§ Work instruction: Please output only the lines that run from the line containing "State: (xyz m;" through the end of the material below, exactly.

========

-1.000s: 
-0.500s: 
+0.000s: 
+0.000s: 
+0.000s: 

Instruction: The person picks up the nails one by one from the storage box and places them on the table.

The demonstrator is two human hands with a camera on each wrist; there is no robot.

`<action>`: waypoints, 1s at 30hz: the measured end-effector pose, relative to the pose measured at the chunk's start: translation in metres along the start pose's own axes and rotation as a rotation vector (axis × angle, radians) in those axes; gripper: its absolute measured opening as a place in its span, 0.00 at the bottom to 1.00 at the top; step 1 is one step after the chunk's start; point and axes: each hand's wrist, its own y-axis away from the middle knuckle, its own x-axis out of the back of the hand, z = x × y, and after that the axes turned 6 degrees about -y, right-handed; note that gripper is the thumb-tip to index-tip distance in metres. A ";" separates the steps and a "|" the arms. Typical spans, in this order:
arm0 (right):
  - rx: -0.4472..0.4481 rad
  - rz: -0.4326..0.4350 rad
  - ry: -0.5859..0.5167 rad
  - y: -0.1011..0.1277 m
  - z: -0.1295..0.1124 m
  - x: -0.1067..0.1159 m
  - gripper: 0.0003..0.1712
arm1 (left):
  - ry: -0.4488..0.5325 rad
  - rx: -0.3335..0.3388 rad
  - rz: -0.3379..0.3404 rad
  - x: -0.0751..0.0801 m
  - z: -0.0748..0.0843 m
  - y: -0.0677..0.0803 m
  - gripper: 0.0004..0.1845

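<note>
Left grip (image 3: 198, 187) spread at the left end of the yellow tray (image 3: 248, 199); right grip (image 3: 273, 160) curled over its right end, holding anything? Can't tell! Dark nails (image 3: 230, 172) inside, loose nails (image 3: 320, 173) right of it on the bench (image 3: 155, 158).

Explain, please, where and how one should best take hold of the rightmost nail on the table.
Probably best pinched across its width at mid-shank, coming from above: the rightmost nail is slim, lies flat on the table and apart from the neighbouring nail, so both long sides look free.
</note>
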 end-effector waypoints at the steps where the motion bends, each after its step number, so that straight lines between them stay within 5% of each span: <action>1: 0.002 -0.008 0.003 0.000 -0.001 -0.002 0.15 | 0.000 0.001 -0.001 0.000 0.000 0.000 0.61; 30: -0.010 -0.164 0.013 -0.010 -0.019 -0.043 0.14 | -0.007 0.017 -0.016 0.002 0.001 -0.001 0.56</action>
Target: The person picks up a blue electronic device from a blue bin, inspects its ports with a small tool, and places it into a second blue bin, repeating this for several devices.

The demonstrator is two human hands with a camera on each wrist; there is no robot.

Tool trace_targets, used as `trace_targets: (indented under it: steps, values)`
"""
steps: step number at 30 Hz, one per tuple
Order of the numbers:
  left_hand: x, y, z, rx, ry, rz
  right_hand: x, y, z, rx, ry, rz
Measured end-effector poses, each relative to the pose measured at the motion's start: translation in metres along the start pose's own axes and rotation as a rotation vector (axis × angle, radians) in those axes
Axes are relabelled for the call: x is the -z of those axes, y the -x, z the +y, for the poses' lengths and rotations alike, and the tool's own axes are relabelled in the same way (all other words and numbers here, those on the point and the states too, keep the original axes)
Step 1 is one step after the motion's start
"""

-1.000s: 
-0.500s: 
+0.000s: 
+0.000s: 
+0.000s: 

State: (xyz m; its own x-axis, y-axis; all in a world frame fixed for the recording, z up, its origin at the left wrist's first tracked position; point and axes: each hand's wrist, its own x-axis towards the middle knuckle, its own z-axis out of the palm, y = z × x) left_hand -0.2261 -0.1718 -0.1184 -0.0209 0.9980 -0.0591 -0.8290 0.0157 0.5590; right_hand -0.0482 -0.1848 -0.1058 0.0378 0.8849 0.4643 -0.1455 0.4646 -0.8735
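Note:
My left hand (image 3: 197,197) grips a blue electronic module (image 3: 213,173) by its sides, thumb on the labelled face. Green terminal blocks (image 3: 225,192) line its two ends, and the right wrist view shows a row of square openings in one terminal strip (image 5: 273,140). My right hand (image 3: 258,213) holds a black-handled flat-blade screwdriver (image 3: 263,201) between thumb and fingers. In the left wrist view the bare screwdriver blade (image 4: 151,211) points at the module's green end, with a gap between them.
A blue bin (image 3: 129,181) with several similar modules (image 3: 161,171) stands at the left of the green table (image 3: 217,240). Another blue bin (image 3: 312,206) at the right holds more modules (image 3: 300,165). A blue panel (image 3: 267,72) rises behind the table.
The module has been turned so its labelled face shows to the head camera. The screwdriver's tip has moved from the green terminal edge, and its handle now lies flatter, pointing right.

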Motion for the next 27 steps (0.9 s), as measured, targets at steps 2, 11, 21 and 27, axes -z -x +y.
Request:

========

§ Solution:
State: (xyz m; its own x-axis, y-axis; all in a world frame fixed for the recording, z up, its origin at the left wrist's first tracked position; point and axes: each hand's wrist, its own x-axis towards the middle knuckle, its own z-axis out of the palm, y = z × x) left_hand -0.2261 -0.1718 -0.1184 -0.0209 0.9980 -0.0591 -0.8290 0.0157 0.5590; right_hand -0.0482 -0.1848 -0.1058 0.0378 0.8849 0.4643 -0.1455 0.4646 -0.8735
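Note:
My left hand (image 3: 197,197) grips a blue electronic module (image 3: 213,173) by its sides, thumb on the labelled face. Green terminal blocks (image 3: 225,192) line its two ends, and the right wrist view shows a row of square openings in one terminal strip (image 5: 273,140). My right hand (image 3: 258,213) holds a black-handled flat-blade screwdriver (image 3: 263,201) between thumb and fingers. In the left wrist view the bare screwdriver blade (image 4: 151,211) points at the module's green end, with a gap between them.
A blue bin (image 3: 129,181) with several similar modules (image 3: 161,171) stands at the left of the green table (image 3: 217,240). Another blue bin (image 3: 312,206) at the right holds more modules (image 3: 300,165). A blue panel (image 3: 267,72) rises behind the table.
The module has been turned so its labelled face shows to the head camera. The screwdriver's tip has moved from the green terminal edge, and its handle now lies flatter, pointing right.
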
Motion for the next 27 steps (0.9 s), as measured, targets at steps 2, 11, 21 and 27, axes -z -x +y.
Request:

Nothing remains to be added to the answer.